Você já parou para pensar que a forma como vivemos deixa marcas no meio ambiente? É isso mesmo, nossa caminhada pela Terra deixa “rastros”, “pegadas”, que podem ser maiores ou menores, dependendo de como caminhamos.
A Pegada Ecológica é uma metodologia de contabilidade ambiental que avalia a pressão do consumo das populações humanas sobre os recursos naturais. Expressada em hectares globais (gha), permite comparar diferentes padrões de consumo e verificar se estão dentro da capacidade ecológica do planeta.

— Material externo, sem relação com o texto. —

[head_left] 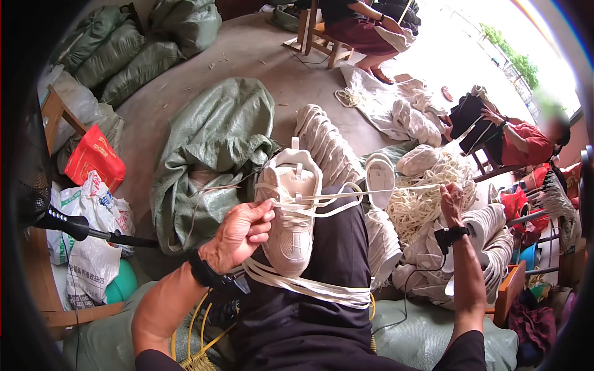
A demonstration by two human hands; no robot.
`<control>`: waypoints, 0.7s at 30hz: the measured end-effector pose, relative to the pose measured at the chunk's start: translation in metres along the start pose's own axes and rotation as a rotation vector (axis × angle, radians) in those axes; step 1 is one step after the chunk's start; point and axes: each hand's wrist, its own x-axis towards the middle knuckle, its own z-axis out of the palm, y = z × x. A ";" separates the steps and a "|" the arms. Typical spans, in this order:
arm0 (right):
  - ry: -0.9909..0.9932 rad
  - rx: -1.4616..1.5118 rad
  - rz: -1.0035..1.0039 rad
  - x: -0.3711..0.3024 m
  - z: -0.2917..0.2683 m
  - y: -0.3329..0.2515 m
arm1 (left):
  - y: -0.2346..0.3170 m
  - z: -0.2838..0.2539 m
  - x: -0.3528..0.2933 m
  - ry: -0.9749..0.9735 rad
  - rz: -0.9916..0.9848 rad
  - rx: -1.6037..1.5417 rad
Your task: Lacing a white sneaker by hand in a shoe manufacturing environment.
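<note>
A white sneaker point(291, 244) rests on my thigh with its toe toward me and its heel loop pointing away. My left hand point(242, 232) is closed beside the shoe's left edge, thumb and forefinger pinching the white shoelace at the eyelets. Out to the right, my right hand point(451, 203) is closed on the far end of the shoelace point(405, 190), which runs nearly straight from the shoe. A loose loop of lace curves over the shoe's right side. Several flat white laces point(309, 289) are wound around my thigh below the toe.
A pile of white laces point(427, 198) lies to the right, beside stacked white shoes point(328, 145). A green woven sack point(213, 154) slumps at the left. A fan point(62, 222) stands far left near plastic bags point(93, 229). Two people point(365, 31) sit working farther off.
</note>
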 end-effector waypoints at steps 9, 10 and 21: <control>0.085 -0.249 -0.042 0.003 0.021 0.046 | -0.009 -0.001 -0.007 0.179 0.063 0.048; 0.099 0.072 0.240 0.009 -0.022 0.139 | -0.013 0.010 0.012 0.133 0.042 0.103; -0.075 0.275 -0.361 -0.045 -0.005 -0.156 | 0.004 0.044 -0.001 0.354 1.006 1.413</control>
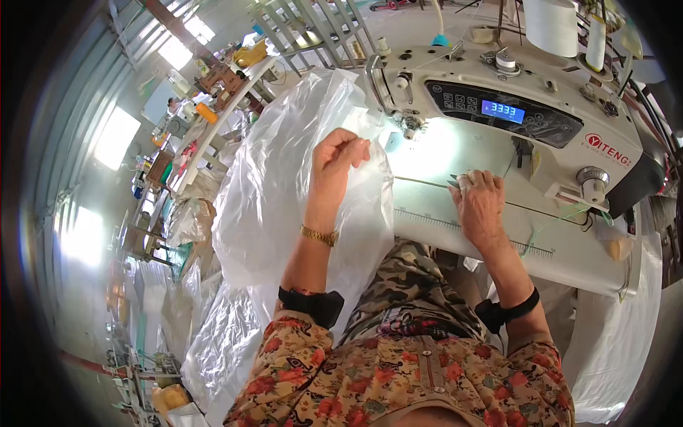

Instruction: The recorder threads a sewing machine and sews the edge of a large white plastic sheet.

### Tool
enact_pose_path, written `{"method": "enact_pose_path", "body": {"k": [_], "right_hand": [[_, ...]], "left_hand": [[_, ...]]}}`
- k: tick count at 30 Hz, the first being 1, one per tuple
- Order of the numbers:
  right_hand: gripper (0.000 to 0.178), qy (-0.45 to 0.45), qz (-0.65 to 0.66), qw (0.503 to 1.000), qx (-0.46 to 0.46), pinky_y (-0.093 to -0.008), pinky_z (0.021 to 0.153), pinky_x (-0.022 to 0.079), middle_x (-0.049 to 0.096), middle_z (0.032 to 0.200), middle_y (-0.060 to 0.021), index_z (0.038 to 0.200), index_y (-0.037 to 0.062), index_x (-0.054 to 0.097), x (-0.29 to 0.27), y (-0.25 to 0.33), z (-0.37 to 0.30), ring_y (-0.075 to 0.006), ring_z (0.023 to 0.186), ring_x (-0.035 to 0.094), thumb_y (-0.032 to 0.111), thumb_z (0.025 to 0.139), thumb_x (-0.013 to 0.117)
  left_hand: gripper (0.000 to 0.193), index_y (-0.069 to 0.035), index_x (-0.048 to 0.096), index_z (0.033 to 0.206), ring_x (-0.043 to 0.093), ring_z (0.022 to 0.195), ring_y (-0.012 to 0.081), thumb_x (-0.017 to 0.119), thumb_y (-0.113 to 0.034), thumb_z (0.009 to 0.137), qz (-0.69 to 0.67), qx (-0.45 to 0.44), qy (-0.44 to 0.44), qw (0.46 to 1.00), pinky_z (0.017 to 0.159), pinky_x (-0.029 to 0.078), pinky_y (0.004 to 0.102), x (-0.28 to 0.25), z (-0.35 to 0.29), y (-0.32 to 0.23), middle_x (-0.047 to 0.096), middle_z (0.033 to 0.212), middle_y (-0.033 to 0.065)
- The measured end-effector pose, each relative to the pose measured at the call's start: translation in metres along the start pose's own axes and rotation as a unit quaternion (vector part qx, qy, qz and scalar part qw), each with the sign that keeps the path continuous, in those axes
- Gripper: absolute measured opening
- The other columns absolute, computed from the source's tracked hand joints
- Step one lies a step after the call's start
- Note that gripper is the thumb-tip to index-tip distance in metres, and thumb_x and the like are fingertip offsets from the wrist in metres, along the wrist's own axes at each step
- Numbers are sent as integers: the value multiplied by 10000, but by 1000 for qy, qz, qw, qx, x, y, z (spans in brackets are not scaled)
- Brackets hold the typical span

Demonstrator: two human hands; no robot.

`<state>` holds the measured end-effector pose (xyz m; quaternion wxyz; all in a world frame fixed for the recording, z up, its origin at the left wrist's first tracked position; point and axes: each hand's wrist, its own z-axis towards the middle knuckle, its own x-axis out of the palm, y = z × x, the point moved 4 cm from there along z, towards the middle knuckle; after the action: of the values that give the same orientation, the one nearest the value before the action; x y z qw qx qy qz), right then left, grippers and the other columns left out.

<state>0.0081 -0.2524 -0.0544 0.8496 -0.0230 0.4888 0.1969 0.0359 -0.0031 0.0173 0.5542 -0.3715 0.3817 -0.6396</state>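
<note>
My left hand point(339, 151) is raised in front of a large translucent white plastic sheet point(274, 192), left of the sewing machine's needle area. Its fingers are curled together, and whatever they may pinch is hidden. My right hand point(481, 203) rests on the pale machine bed point(427, 196), closed around small thread snips point(454, 181). Only the snips' dark, pointed blades stick out, toward the needle. The white sewing machine point(526, 85) has a lit display, and a bright lamp shines under its head. The plastic sheet hangs from beside the needle area over the table's left side.
Thread cones point(551, 28) stand behind the machine. A grey metal rack point(320, 35) is at the back. On the left, a long cluttered bench point(206, 139) runs along the wall. More plastic sheeting point(615, 341) hangs at the right, and green thread point(562, 217) trails by the handwheel knob.
</note>
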Motion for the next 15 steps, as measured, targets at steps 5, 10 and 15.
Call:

Um hectare global significa um hectare de produtividade média mundial para terras e águas produtivas em um ano.

Já a biocapacidade, representa a capacidade dos ecossistemas em produzir recursos úteis e absorver os resíduos gerados pelo ser humano.

Sendo assim, a Pegada Ecológica contabiliza os recursos naturais biológicos renováveis (grãos e vegetais, carne, peixes, madeira e fibras, energia renovável etc.), segmentados em Agricultura, Pastagens, Florestas, Pesca, Área Construída e Energia e Absorção de Dióxido de Carbono (CO2).


Componentes da Pegada Ecológica

Para calcular a Pegada ecológica é necessário somar todos os componentes que podem causar impactos ambientais, tais como:

área de energia fóssil (representa a área que deveríamos reservar para a absorção do CO2 que é libertado em excesso )
terra arável (representa a área de terreno agrícola necessária para suprir as necessidades alimentícias da população)
pastagens (representa a área necessária para criar o gado em condições minimamente "razoáveis")
floresta (representa a área de floresta necessária para fornecer madeira e seus derivados e outros produtos não lenhosos)
área urbanizada (representa a área necessária para a construção de edifícios)

Inúmeras organizações não governamentais (ONGs) lançaram programas para cálculo da pegada ecológica


Cálculo da Pegada Ecológica

Através da medição das pegadas ecológicas, pode-se aprender a utilizar os recursos com maior cuidado e adotar ações pessoais e coletivas para reduzir os impactos.

A metodologia de cálculo da pegada ecológica consiste em contabilizar o consumo das diferentes categorias e transformá-la na superfície biológica produtiva apropriada através de índices de produtividade. Baseia-se na estimativa da superfície é expressa em ha/cap/ano se o cálculo é realizado por habitante, ou em hectare se o cálculo se refere ao conjunto da comunidade estudada.

Um hectare global representa a média de "capacidade de carga" de todos[3] os hectares da terra.(1 hectare= 10.000 m²) Diminuir a pegada ecológica

O movimento das ecovilas e das Cidades em Transição constitui um exemplo de como reduzir a pegada ecológica de um individuo, família ou comunidade. É possível integrar harmonicamente uma vida social, económica e cultural a um padrão de vida sustentável em todos sentidos.

Começando pelo tipo de materiais de construção numa house, uma redefinição de padrões de consumo, e o simples ato de compartilhar e cooperar com as pessoas ao redor, tudo isso pode diminuir muito o impacto de um individuo.

Por exemplo, na Ecovila Sieben Linden, na Alemanha, cujas casas são feitas de fardos de palha, madeira e barro, o consumo de energia não passa de 5% da média das casas com padrão ecológico. São casas super eficientes, baratas e muito resistentes. A média de produção de CO2 nessa ecovila está em apenas 20% da média da Alemanha. Os banheiros são todos "compostáveis", não precisam de água e os resíduos são transformados em adubo (sem qualquer odor). Os carros são compartilhados com os membros da comunidade, e o meio de transporte mais usado é a bicicleta. A comida é basicamente toda produzida no local, também de forma ecológica.

Diminuir a pegada ecológica e os custos financeiros, e manter um contato mais próximo com os vizinhos, tudo isso se traduz em menos stress e um estilo de vida com mais sentido e realização.